Plantari KAFO per ginocchio e caviglia – Funzioni di base

Plantari KAFO per ginocchio e caviglia – Funzioni di base

KAFO
Si riferisce al termine generico per dispositivi esterni montati sugli arti, sul tronco e su altre parti del corpo umano, e il suo scopo è prevenire o correggere la deformità degli arti e del tronco, o curare malattie ossee, articolari e neuromuscolari e compensare per le loro funzioni.
competenze di base
Comprende principalmente i seguenti aspetti:

(1) Stabilità e supporto: mantenere la stabilità articolare e ripristinare la capacità di carico o di esercizio limitando i movimenti anormali dell'arto o del tronco.

(2) Fissazione e correzione: per arti o tronchi deformati, si corregge la deformità o si previene l'aggravamento della deformità fissando la parte malata.

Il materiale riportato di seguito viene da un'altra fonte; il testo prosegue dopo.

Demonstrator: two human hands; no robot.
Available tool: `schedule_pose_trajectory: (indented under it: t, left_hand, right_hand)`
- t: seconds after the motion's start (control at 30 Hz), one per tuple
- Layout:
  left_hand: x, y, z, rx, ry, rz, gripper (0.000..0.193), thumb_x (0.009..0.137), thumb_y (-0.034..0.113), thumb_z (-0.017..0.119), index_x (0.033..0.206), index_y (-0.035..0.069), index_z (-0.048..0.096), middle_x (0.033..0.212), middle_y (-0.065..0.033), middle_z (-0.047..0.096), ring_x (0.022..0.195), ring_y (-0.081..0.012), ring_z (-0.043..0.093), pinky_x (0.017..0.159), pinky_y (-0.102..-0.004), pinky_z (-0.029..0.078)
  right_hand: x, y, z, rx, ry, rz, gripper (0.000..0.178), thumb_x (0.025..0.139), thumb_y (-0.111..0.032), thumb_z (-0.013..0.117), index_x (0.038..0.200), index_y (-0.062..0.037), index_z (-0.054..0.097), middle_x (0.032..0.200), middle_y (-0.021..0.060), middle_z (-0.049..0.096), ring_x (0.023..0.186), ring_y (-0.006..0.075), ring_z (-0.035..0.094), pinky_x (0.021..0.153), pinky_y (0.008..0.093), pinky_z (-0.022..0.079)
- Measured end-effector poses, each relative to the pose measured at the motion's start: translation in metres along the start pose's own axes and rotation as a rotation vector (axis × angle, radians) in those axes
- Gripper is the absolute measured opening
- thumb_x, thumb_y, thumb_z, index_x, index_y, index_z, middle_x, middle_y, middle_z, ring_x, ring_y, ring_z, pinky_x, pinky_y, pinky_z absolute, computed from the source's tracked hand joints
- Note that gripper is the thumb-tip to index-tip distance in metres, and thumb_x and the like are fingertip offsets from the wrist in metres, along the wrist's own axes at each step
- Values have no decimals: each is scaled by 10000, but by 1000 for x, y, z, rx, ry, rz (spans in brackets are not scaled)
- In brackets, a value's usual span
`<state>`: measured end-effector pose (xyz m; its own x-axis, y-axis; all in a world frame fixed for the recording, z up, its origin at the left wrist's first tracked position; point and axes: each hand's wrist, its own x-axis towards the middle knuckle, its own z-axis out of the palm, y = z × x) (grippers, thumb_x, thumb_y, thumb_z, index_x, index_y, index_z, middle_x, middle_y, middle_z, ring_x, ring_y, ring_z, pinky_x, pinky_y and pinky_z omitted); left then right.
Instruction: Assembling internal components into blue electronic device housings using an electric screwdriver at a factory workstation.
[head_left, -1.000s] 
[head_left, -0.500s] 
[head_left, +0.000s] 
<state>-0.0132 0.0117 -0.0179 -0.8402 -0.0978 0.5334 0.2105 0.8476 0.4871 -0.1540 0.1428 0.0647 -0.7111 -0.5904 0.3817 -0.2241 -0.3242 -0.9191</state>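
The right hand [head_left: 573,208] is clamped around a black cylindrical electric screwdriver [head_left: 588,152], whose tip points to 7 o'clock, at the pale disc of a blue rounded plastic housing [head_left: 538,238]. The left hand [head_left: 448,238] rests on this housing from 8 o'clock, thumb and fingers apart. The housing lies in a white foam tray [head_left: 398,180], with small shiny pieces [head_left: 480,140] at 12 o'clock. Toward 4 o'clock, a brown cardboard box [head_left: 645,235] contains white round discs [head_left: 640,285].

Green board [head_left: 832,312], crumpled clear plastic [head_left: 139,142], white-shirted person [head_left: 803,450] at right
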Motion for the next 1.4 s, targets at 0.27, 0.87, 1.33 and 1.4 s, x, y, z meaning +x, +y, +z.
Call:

(3) Protezione e assenza di carico: fissando arti o articolazioni malate, limitando le loro attività anormali, mantenendo il normale allineamento degli arti e delle articolazioni e riducendo o eliminando le articolazioni portanti lunghe per le articolazioni portanti degli arti inferiori.

(4) Compensazione e assistenza: fornire energia o immagazzinare energia attraverso determinati dispositivi come elastici, molle, ecc., per compensare la funzione muscolare persa, o per fornire una certa assistenza ai muscoli più deboli per assistere le attività degli arti o il movimento del arto paralizzato.

Plantari (2)—Classificazione
A seconda del luogo di installazione, è suddivisa in tre categorie: ortesi per arti superiori, ortesi per arti inferiori e ortesi spinali.

Denominazione dei plantari in cinese e inglese

ortesi dell'arto superiore

Ortesi spalla gomito polso mano (SEWHO)

Ortesi gomito polso mano (EWHO)

Ortesi polso-mano (OMS)

Ortesi della mano Ortesi della mano (HO)

ortesi degli arti inferiori

Ortesi del piede della caviglia del ginocchio dell'anca (HKAFO)

Ortesi del ginocchio Ortesi del ginocchio (KO)

Ortesi del ginocchio caviglia-piede (KAFO)

Ortesi caviglia-piede (AFO)

Ortesi del piede Ortesi del piede (FO)

Ortesi spinale

Ortesi cervicali Ortesi cervicali (CO)

Ortesi toracolombosacrale Ortesi torace lombare sacro (TLSO)

Ortesi lombare sacro (LSO)

1. Le ortesi per gli arti superiori si dividono in due categorie: fisse (statiche) e funzionali (mobili) in base alle loro funzioni.Il primo non ha dispositivo di movimento e viene utilizzato per il fissaggio, il supporto e la frenata.Questi ultimi hanno dispositivi di locomozione che consentono il movimento del corpo o controllano e assistono il movimento del corpo.

Le ortesi per gli arti superiori possono sostanzialmente essere suddivise in due categorie, vale a dire ortesi fisse (statiche) e ortesi funzionali (attive).Le ortesi fisse non hanno parti mobili e vengono utilizzate principalmente per fissare gli arti e le posizioni funzionali, limitare le attività anormali, applicare all'infiammazione delle articolazioni degli arti superiori e delle guaine tendinee e favorire la guarigione delle fratture.La caratteristica delle ortesi funzionali è quella di consentire un certo grado di movimento degli arti, oppure di raggiungere scopi terapeutici attraverso il movimento del tutore.A volte, un'ortesi dell'arto superiore può avere ruoli sia fissi che funzionali.